While the New Jersey area has yet to see significant snowfall, the recent blockbuster totals in the Buffalo, New York area highlight that Mother Nature can wreak havoc on businesses. From shoveling sidewalks to paying workers who can’t make it to work, it is important to understand your legal obligations when it comes to avoiding a snow-related lawsuit.

Duty to Remove Snow and Ice

Under New Jersey’s premises liability laws, commercial property owners have a duty to keep sidewalks abutting the property safe for members of the public. The specific legal standard is that the owner of commercial property must “exercise reasonable care” to see to it that the condition of the abutting sidewalk is reasonably safe and does not subject pedestrians to an unreasonable risk of harm. Accordingly, failing to take steps to address the accumulation of snow and ice, such as shoveling, putting down salt, or posting signs, could lead to liability.

“Snow” Days for Employees

The Department of Labor (DOL) considers an absence due to adverse weather conditions, such as when transportation difficulties experienced during a snow emergency prevent workers from getting to work even though the employer is open for business, an absence for personal reasons.
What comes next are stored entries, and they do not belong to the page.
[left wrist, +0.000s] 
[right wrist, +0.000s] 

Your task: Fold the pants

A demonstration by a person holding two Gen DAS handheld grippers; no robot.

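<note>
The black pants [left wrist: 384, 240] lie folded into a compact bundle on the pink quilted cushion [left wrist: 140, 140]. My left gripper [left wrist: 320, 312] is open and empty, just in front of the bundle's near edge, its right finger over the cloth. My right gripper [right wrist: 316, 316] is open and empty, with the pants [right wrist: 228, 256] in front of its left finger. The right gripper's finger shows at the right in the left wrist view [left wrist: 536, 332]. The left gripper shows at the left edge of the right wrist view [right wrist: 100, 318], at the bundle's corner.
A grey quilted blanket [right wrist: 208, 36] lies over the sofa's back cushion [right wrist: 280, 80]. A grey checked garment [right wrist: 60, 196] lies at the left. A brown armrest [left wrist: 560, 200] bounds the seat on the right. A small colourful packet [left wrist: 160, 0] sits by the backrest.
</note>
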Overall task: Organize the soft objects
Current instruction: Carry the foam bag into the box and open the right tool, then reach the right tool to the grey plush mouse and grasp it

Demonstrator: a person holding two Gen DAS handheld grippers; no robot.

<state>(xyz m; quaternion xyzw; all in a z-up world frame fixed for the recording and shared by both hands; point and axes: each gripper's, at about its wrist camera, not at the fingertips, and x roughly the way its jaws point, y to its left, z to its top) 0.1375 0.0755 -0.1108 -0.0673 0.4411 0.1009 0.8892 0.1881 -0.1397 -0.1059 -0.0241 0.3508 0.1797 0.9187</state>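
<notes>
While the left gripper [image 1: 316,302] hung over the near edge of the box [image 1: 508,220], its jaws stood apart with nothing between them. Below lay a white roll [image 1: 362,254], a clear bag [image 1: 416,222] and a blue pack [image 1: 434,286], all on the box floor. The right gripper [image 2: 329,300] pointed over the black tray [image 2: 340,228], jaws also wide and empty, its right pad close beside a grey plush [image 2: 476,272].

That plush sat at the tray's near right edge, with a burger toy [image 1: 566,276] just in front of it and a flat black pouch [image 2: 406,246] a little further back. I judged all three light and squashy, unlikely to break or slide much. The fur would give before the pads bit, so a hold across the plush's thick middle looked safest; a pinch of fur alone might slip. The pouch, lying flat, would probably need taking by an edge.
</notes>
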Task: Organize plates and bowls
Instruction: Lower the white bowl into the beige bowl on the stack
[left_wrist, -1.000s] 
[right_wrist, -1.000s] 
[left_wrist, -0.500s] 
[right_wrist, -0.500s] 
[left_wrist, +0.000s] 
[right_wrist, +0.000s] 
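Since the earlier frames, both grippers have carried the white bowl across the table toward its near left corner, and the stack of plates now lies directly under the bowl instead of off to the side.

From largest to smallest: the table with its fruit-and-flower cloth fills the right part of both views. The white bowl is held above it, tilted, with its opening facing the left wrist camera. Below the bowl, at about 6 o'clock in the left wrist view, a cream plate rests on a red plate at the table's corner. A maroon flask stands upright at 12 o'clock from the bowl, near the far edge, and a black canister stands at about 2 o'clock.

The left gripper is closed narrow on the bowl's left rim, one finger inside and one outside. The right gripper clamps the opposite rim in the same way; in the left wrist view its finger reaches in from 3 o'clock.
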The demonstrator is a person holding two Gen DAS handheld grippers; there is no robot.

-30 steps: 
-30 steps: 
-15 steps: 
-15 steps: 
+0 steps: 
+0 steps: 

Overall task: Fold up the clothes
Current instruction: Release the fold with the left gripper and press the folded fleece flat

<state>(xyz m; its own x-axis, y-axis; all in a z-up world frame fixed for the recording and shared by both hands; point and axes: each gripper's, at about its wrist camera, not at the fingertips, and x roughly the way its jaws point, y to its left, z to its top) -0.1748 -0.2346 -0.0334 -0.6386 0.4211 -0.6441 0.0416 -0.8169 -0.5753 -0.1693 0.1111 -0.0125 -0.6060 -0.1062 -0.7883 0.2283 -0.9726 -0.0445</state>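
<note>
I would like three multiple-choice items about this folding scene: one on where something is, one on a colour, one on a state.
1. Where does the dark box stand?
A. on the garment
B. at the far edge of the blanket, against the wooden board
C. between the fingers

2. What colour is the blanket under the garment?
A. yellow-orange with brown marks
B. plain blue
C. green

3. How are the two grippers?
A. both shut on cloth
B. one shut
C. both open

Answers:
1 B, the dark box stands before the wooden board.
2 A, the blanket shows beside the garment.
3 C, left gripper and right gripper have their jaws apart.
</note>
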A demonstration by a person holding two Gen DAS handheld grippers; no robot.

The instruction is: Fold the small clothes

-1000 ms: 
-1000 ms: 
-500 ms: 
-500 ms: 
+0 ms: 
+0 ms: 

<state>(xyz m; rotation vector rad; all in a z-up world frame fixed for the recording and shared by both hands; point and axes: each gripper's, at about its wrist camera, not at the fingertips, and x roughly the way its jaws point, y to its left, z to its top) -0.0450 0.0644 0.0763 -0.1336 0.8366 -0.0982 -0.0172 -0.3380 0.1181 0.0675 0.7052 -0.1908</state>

In such cases, the DOL advises that employers may lawfully deduct one full-day’s absence from the salary or leave bank of an exempt employee. If the office is officially closed due to snow, salary deductions are not authorized. The employer can, however, require the employee to use vacation time or other accrued leave to cover missed time.

Contract Clauses

Snowy roads and icy runways can also prevent businesses from delivering goods or performing services on time. In these cases, it is important to determine if the applicable contract has a force majeure clause, which relieves the parties from performing their duties under the contract in circumstances deemed beyond their control that make performance inadvisable, commercially impracticable, illegal, or impossible. Examples include natural disasters like hurricanes, floods, earthquakes, and other “acts of God.”  If your contract does not contain a force majeure provision, you will have to rely on the common law contract remedies, such as impracticability and frustration of purpose, which are typically much less favorable.